Sesekali mereka berciuman. Melumat bibir masing-masing sebelum memperdengarkan desahan yang tak bisa mereka bungkam.
“Aahh, aahh.. Honey. Aku mau kamu sampai pagi.”
“Ssshhhh, kamu serius?”
“Engh.” Laritta mengangguk. Ia sangat serius sekarang. Hardikan ibu mertuanya tadi membuatnya ingin membalas dendam.
Caranya tentu saja dengan menawan penis suami wanita itu. Meski Dayana tidak mengetahui perselingkuhan mereka, tapi ia merasa sangat puas dengan memonopoli tubuh dan pikiran Frans. Pokoknya, ayah mertuanya tak boleh kembali ke kamar mereka.
“Memekku masih kangen, Honey. Dia kangen digenjot semalem suntuk sama kamu.”
“Laritt..”
“Mau ya? Ya?” Rengek Laritta memeluk Frans. Dengan Puting payudara yang mengacung, Laritta merayu sang ayah agar melupakan akal sehatnya.
“Yahh, Honeyh? Kita main di ruang kerja kamu ya?”
Untuk mendapatkan apa yang dirinya mau, Laritta mengedutkan otot vaginanya.
“Aahsss..” Memijat kejantanan Frans hingga pria itu mendesis.
Berapa hari lalu, Frans memindahkan ruang kerjanya. Semula ruangan itu berada di dalam rumahnya. Ia berdalih hendak mengubah suasana, ruang dengan kamar pribadi minimalis yang ia buat secara rahasia itu memiliki 2 akses. Satu dari dalam rumah, kedua melalui pintu rahasia yang dapat diakses dari luar.
“Kalau Mami nyusul, aku janji nggak akan nakal.”
“Janji?”
Laritta menganggukkan kepala.
“Sure, tapi buat Papi klimaks dulu.” Setelah mengucap syarat yang dirinya berikan, Frans menumbuk Laritta cepat.

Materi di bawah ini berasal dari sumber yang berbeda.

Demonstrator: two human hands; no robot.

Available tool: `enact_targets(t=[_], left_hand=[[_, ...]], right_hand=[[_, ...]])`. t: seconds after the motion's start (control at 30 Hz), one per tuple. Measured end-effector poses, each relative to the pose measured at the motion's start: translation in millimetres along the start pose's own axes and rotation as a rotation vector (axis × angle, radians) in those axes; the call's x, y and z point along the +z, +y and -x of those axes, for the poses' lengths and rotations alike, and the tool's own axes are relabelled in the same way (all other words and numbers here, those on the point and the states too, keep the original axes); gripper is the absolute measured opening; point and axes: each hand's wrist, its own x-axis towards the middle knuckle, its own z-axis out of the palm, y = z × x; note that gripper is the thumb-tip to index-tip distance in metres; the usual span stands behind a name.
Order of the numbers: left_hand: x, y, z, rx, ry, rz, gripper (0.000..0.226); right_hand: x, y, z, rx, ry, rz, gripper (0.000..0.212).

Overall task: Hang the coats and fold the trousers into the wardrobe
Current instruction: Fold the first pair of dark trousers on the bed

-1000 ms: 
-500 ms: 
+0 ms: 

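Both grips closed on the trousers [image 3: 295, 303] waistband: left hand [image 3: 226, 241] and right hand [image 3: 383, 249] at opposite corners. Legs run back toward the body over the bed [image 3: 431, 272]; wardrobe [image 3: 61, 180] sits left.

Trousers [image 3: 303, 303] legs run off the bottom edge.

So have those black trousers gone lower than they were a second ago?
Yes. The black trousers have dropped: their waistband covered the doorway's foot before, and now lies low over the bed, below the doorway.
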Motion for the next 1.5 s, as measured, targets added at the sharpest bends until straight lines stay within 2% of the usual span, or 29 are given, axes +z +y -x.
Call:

“Aaahh, ahhh. Ya, Honeyh. Tusuk aku kayak gitu, Sayang.”
“Uuuh, Franshhh.. Kontol kamu the best. Aku mau keluar.. Aku mau crot, Honey.”

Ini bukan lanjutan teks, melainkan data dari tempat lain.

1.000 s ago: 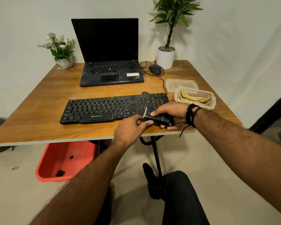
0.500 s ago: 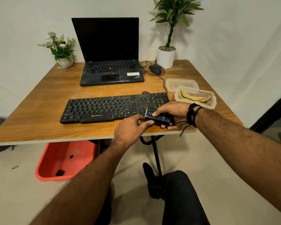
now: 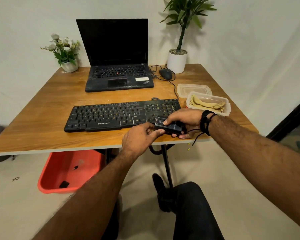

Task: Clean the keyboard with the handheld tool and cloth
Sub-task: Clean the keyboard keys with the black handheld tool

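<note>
Keyboard, ZEBRONICS printed under spacebar, is sitting near surface front edge. Both hands are clamping black handheld tool at keyboard's right end: left hand, right hand. Tool's marking unreadable.

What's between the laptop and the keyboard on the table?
In the head view, only bare table lies between laptop and keyboard, apart from the keyboard's cable end by its back edge.

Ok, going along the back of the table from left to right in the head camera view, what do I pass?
Flower pot → laptop → mouse → tall plant's white pot.
</note>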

“Me too, Larit. Telan ini, Sayang. Terima benih dari kontol kesayanganmu ini..”
“Yah, yah.. Semprotin semua, Honey. Pejuhin memek nakalku sama benih kamu. Oh, Papi.. Papiiih… Ahh, ahh.”

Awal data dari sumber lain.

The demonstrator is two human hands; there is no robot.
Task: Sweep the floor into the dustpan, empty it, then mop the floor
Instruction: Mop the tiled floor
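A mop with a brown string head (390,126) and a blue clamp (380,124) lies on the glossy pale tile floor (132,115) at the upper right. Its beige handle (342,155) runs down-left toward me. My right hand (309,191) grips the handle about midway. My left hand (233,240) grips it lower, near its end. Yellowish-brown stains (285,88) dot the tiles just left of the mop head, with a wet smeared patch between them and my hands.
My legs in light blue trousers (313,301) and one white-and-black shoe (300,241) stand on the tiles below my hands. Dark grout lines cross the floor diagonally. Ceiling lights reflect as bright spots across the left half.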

Dalam satu hentakan penuh tenaga, benih Frans menyembur kuat menghangatkan rahim menantunya.
“Honey, aku..”
Terlalu nikmat, Laritta mendorong Frans hingga tautan keduanya terlepas. Sedetik kemudian, wanita itu menyemburkan air seni. “Aaahhhh!”
Laritta squirt.
“Gosh! Sepertinya memang harus sampai pagi.” Goda Frans membuat Laritta mencubit pinggang pria paruh baya itu.
Malam itu, keduanya benar-benar tak kembali. Mereka menetap di ruang kerja Frans. Mengisinya dengan desah dan jeritan kepuasan setelah mengalami puncak yang tak terhitung jumlahnya.